GIVEN DATA:
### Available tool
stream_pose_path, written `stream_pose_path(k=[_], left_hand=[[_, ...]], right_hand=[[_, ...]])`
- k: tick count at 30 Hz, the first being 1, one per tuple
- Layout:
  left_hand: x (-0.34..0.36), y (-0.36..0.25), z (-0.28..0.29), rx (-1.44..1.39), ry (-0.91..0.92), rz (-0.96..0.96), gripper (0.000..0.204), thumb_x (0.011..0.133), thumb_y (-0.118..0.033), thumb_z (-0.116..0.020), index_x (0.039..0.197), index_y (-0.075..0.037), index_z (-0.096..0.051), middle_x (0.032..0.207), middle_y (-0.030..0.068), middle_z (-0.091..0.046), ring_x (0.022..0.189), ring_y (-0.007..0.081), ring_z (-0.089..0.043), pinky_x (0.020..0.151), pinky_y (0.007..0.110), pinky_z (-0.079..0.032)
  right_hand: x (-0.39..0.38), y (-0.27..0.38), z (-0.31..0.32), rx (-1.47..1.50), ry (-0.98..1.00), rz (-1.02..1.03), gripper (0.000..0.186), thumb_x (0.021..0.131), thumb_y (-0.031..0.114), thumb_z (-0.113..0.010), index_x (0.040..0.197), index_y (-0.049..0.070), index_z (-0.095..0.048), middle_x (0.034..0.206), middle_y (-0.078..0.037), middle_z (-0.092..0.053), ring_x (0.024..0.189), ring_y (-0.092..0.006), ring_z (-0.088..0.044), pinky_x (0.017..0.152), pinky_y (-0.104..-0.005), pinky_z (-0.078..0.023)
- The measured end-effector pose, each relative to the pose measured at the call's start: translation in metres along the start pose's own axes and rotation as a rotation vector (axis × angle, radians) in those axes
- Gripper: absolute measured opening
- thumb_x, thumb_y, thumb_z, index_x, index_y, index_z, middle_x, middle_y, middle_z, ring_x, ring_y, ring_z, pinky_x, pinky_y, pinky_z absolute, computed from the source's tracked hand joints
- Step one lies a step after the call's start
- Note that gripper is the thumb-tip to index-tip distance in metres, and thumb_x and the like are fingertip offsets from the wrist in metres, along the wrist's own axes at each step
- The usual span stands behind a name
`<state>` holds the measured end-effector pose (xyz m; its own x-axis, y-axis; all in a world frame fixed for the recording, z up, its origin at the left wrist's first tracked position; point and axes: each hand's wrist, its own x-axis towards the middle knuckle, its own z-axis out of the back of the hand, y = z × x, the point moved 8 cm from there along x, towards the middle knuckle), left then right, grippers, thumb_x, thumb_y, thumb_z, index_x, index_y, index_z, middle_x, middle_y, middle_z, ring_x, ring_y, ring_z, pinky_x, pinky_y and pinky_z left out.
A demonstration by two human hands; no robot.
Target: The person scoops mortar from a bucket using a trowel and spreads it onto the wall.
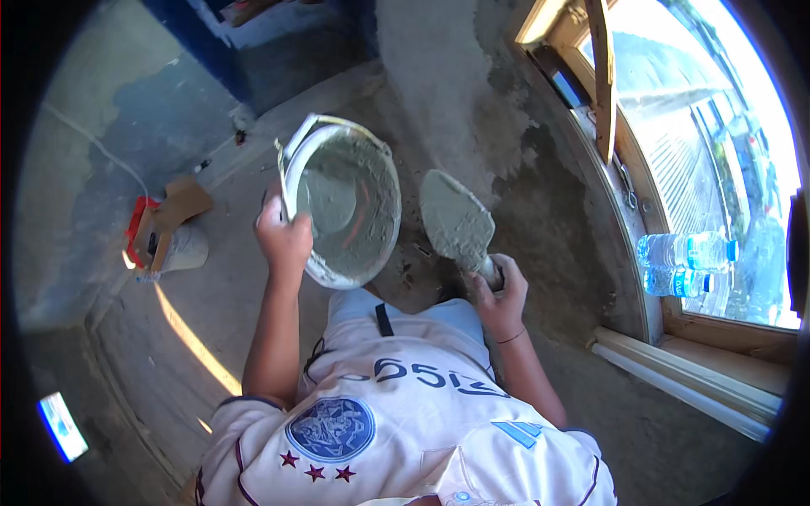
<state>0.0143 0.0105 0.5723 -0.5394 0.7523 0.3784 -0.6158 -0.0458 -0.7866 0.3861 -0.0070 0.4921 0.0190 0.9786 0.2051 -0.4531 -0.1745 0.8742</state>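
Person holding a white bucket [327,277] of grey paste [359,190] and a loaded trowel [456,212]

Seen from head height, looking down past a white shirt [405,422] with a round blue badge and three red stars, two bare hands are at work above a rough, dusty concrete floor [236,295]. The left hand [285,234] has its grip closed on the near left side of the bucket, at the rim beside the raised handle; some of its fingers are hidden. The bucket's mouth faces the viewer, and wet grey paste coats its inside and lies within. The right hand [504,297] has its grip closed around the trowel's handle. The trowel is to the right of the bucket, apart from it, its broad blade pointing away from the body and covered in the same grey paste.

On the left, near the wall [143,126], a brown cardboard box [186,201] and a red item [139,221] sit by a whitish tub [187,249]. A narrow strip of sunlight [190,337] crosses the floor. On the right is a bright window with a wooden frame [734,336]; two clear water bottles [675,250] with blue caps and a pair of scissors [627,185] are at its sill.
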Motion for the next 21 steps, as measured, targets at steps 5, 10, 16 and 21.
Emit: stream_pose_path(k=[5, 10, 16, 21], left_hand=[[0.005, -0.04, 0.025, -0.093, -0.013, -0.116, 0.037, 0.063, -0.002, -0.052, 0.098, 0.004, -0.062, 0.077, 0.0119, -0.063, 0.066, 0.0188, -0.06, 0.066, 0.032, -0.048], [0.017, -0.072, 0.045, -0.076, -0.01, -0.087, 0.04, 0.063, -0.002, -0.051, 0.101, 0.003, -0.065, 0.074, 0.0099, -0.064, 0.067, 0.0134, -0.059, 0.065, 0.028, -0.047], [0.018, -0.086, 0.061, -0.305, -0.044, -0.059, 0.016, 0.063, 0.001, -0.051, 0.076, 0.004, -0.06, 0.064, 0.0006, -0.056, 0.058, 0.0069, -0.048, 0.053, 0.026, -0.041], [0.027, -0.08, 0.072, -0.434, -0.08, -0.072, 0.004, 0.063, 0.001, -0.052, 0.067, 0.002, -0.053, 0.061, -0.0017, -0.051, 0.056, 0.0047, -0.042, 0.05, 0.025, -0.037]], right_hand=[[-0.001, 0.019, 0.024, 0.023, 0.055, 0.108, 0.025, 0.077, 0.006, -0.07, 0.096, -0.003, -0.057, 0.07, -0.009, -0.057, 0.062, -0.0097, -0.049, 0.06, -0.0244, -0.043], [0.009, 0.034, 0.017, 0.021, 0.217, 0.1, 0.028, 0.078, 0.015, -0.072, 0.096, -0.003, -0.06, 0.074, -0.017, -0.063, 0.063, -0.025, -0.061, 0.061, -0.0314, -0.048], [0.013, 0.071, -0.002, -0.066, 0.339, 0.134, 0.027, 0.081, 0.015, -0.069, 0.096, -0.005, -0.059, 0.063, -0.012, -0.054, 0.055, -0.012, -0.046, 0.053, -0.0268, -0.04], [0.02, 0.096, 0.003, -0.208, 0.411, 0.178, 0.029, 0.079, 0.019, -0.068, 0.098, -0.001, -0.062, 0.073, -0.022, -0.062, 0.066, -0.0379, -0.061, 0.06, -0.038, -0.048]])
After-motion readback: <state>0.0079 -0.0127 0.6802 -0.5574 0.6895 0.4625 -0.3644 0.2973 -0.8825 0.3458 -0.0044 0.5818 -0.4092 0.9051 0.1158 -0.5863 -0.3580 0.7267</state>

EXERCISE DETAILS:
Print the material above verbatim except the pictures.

PROBLEM SOLUTION:
### Available tool
stream_pose_path, written `stream_pose_path(k=[_], left_hand=[[_, ...]], right_hand=[[_, ...]])`
- k: tick count at 30 Hz, the first being 1, one per tuple
- Layout:
  left_hand: x (-0.34..0.36), y (-0.36..0.25), z (-0.28..0.29), rx (-1.44..1.39), ry (-0.91..0.92), rz (-0.96..0.96), gripper (0.000..0.204), thumb_x (0.011..0.133), thumb_y (-0.118..0.033), thumb_z (-0.116..0.020), index_x (0.039..0.197), index_y (-0.075..0.037), index_z (-0.096..0.051), middle_x (0.032..0.207), middle_y (-0.030..0.068), middle_z (-0.091..0.046), ring_x (0.022..0.189), ring_y (-0.007..0.081), ring_z (-0.089..0.043), pinky_x (0.020..0.151), pinky_y (0.007..0.110), pinky_z (-0.079..0.032)
  right_hand: x (-0.39..0.38), y (-0.27..0.38), z (-0.31..0.32), rx (-1.47..1.50), ry (-0.98..1.00), rz (-1.02..1.03), gripper (0.000..0.186), thumb_x (0.021..0.131), thumb_y (-0.031..0.114), thumb_z (-0.113..0.010), index_x (0.040..0.197), index_y (-0.049..0.070), index_z (-0.095..0.048), middle_x (0.034..0.206), middle_y (-0.078..0.037), middle_z (-0.092..0.053), ring_x (0.024..0.189), ring_y (-0.092..0.006), ring_z (-0.088..0.044), pinky_x (0.017..0.152), pinky_y (-0.104..-0.005), pinky_z (-0.078..0.023)
- The measured end-effector pose, each relative to the pose measured at the call's start: translation in metres along the start pose's own axes and rotation as a rotation vector (axis × angle, radians) in those axes
- Gripper: absolute measured opening
- thumb_x, thumb_y, thumb_z, index_x, index_y, index_z, middle_x, middle_y, middle_z, ring_x, ring_y, ring_z, pinky_x, pinky_y, pinky_z absolute, computed from the source's tracked hand joints
- Step one lies a step after the call's start
- Note that gripper is the thumb-tip to index-tip distance in metres, and thumb_x and the like are fingertip offsets from the wrist in metres, along the wrist's own axes at each step
- The usual span stands behind a name
`<state>` holds the measured end-effector pose (xyz m; its own x-axis, y-axis; all in a world frame fixed for the recording, z up, its origin at the left wrist's first tracked position; point and axes: each hand's wrist, its own x-axis towards the middle knuckle, its own z-axis out of the back of the hand, y = z × x, the point moved 8 cm from there along x, towards the middle knuckle), left then right, grippers, thumb_x, thumb_y, thumb_z, index_x, index_y, index_z, middle_x, middle_y, middle_z, ring_x, ring_y, ring_z, pinky_x, pinky_y and pinky_z left out.
A demonstration by two human hands; no robot.
Target: The person scoops mortar from a bucket using a trowel and spreads it onto the wall.
<state>0.0143 0.0105 0.5723 -0.5394 0.7523 0.3784 -0.6158 -0.0458 -0.7866 0.3861 -0.0070 0.4921 0.0190 0.9786 0.2051 -0.4531 -0.1745 0.8742</state>
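Person holding a white bucket [327,277] of grey paste [359,190] and a loaded trowel [456,212]

Seen from head height, looking down past a white shirt [405,422] with a round blue badge and three red stars, two bare hands are at work above a rough, dusty concrete floor [236,295]. The left hand [285,234] has its grip closed on the near left side of the bucket, at the rim beside the raised handle; some of its fingers are hidden. The bucket's mouth faces the viewer, and wet grey paste coats its inside and lies within. The right hand [504,297] has its grip closed around the trowel's handle. The trowel is to the right of the bucket, apart from it, its broad blade pointing away from the body and covered in the same grey paste.

On the left, near the wall [143,126], a brown cardboard box [186,201] and a red item [139,221] sit by a whitish tub [187,249]. A narrow strip of sunlight [190,337] crosses the floor. On the right is a bright window with a wooden frame [734,336]; two clear water bottles [675,250] with blue caps and a pair of scissors [627,185] are at its sill.
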Motion for the next 21 steps, as measured, targets at steps 5, 10, 16 and 21.
Emit: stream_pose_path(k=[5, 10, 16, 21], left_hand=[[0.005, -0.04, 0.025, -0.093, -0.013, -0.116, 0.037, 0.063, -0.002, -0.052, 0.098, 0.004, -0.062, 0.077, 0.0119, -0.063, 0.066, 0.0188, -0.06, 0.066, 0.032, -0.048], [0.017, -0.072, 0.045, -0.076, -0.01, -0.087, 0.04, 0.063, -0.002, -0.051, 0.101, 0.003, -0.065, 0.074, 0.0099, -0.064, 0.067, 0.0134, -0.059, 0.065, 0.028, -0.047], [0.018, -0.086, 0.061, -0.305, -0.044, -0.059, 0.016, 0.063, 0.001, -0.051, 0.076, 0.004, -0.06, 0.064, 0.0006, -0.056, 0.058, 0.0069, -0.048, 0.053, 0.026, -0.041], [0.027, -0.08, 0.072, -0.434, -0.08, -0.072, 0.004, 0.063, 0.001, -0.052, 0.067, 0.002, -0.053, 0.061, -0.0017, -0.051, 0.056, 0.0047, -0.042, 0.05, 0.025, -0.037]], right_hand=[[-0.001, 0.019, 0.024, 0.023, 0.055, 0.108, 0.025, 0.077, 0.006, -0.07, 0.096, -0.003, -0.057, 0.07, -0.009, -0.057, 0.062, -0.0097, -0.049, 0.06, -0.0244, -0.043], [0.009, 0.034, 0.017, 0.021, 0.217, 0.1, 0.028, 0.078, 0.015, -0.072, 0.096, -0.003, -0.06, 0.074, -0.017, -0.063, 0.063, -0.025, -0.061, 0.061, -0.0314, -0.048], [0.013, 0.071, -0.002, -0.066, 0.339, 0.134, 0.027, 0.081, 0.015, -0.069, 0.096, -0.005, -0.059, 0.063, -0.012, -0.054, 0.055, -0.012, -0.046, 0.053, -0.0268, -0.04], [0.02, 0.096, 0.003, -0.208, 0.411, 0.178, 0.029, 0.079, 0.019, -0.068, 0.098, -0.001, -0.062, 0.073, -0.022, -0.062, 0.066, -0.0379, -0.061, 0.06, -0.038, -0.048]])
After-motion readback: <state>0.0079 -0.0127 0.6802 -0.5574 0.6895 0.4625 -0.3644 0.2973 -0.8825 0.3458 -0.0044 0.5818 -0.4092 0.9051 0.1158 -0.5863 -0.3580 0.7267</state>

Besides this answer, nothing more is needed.